11:48 pm on Dec 18, 2019 (gmt 0)

WebmasterWorld Senior Member 10+ Year Member Top Contributors Of The Month



I think the GSC version is inaccurate, and would take it with a very generous pinch of salt.

For all my pages, on both mobile and desktop, GSC reports that performance is "Moderate". The reported "fault" (preventing a result of "Fast") in all cases, is "FCP issue: longer than 1s". This has applied on every refresh since 19 September.

Test any page individually ([developers.google.com ]), however, and the "fault" disappears: all my pages usually score 100 on both mobile and desktop, although occasional glitches occur there too..

Any one of a number of things could cause this, but my pages load very quickly on an actual desktop or mobile, and that is the test a user applies. To me, therefore, the variation in Google results casts doubt on the test, not on my pages.

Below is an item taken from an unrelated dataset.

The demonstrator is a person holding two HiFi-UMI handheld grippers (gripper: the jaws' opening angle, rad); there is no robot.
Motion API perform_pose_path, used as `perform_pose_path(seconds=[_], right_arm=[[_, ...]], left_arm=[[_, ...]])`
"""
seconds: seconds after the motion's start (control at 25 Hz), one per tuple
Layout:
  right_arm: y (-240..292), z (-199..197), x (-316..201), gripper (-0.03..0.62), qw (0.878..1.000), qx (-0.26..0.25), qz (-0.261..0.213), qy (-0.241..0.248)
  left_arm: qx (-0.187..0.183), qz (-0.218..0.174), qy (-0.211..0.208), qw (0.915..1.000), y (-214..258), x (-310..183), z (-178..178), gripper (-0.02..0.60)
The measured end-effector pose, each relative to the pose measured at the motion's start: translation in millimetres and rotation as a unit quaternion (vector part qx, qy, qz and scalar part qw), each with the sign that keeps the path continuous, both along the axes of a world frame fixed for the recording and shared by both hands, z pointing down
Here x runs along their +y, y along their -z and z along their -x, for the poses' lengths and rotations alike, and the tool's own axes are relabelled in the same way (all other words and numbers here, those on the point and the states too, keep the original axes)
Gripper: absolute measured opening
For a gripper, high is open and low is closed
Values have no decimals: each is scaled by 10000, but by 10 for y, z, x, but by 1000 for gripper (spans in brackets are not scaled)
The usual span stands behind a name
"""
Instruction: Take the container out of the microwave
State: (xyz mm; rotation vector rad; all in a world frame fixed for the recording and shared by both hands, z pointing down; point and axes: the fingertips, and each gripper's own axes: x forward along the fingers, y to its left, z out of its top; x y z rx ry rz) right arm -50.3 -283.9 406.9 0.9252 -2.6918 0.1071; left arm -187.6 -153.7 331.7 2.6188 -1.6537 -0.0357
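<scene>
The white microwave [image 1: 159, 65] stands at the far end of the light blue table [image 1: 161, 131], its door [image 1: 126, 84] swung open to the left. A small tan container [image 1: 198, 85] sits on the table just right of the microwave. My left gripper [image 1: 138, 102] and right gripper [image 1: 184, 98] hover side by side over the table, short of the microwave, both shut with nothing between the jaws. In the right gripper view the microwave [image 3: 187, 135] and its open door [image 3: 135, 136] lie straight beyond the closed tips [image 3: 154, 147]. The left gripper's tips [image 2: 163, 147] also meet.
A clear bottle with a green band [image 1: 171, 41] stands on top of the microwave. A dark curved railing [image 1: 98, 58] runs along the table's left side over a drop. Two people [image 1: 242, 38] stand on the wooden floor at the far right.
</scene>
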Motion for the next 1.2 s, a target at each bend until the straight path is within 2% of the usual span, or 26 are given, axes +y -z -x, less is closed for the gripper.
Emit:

Several things that will improve Google test results - and which Google recommends - are in my view poor practice (deferring loading of or inlining CSS. is right at the top of that list), but if you want better test results rather than pages that are optimised for your users you can always work through and apply all the recommendations they give.

What has caused the "promotion" of your pages (changing the location of the test server would be one of my first suspicions) will depend on which problem GSC thinks has been resolved, but whatever it is lies on their side of the counter. If your pages perform well in real-world conditions I wouldn't worry about what GSC says.

tangor

12:12 am on Dec 19, 2019 (gmt 0)

WebmasterWorld Senior Member 10+ Year Member Top Contributors Of The Month



Much of this reporting is placebo not reality.